I’m also looking at my gray hair. I feel ambivalent about it. Is it really so dowdy as people seem to think. It looks sort of pretty to me. I’m ticked off that the world and pretty much everyone I know covers their gray. Dear Husband is definitely in favor of hair dye, which I usually do. I often feel like I would just like to be gray, dammit. Let it be. But then part of me is holding on to youth, because I still feel as gauche and unformed as a 20 year old.
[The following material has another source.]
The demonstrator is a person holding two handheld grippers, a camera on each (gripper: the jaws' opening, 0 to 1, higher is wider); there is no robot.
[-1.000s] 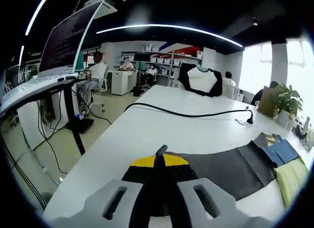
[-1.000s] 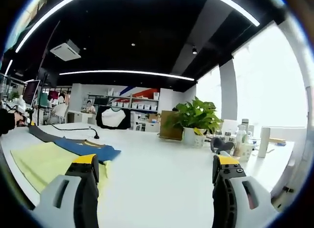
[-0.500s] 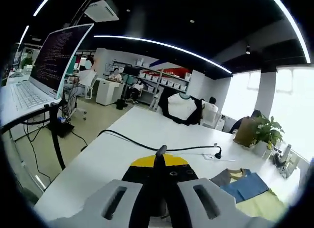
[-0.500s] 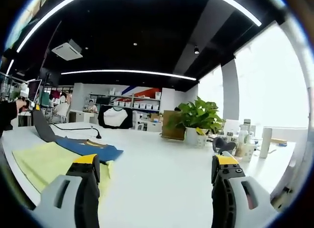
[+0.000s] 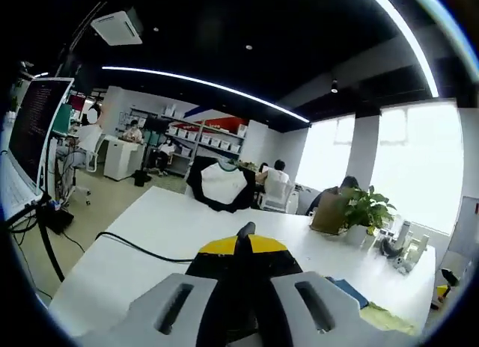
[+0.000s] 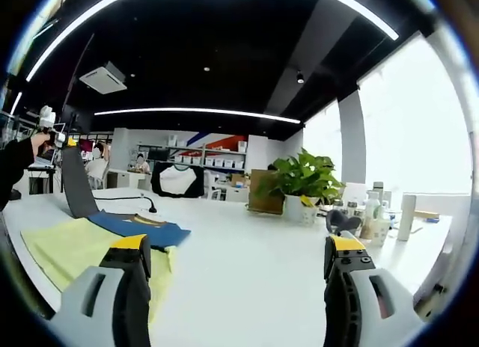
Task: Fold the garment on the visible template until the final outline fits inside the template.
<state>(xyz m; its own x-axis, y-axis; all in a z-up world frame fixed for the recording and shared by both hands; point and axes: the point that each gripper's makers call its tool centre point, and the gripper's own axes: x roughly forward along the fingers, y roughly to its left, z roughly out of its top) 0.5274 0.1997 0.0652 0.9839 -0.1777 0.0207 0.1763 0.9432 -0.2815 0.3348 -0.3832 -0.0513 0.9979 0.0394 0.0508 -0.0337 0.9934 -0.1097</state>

There’s a woman at my church who has beautiful silver hair. She also has an impeccable figure and good bones. She makes gray hair look like something you could flaunt saucily. I don’t have sauce, unfortunately.

I googled “going gray gracefully.” Gracefully means that you have your hairstylist do lowlights and highlights and generally fuss about so that your gray grows in prettily. In the past 10 years I’ve had my hair dyed professionally perhaps twice. Not a big fan of dropping $100 at a salon. Dear Husband thinks I lack some female gene because I don’t labor over makeup and my hair and nails. Seriously, screw it. The only time I was interested in such stuff I wore black nail polish, blue lipstick and dyed my hair pink. THAT’S fun. Manicures, eyebrow waxing – give me the money and I’ll go buy a book, thank you very much.

Well, this all reminds me that I need to get my anti-depressant refilled, play with my kids more and give Dear Husband more kisses.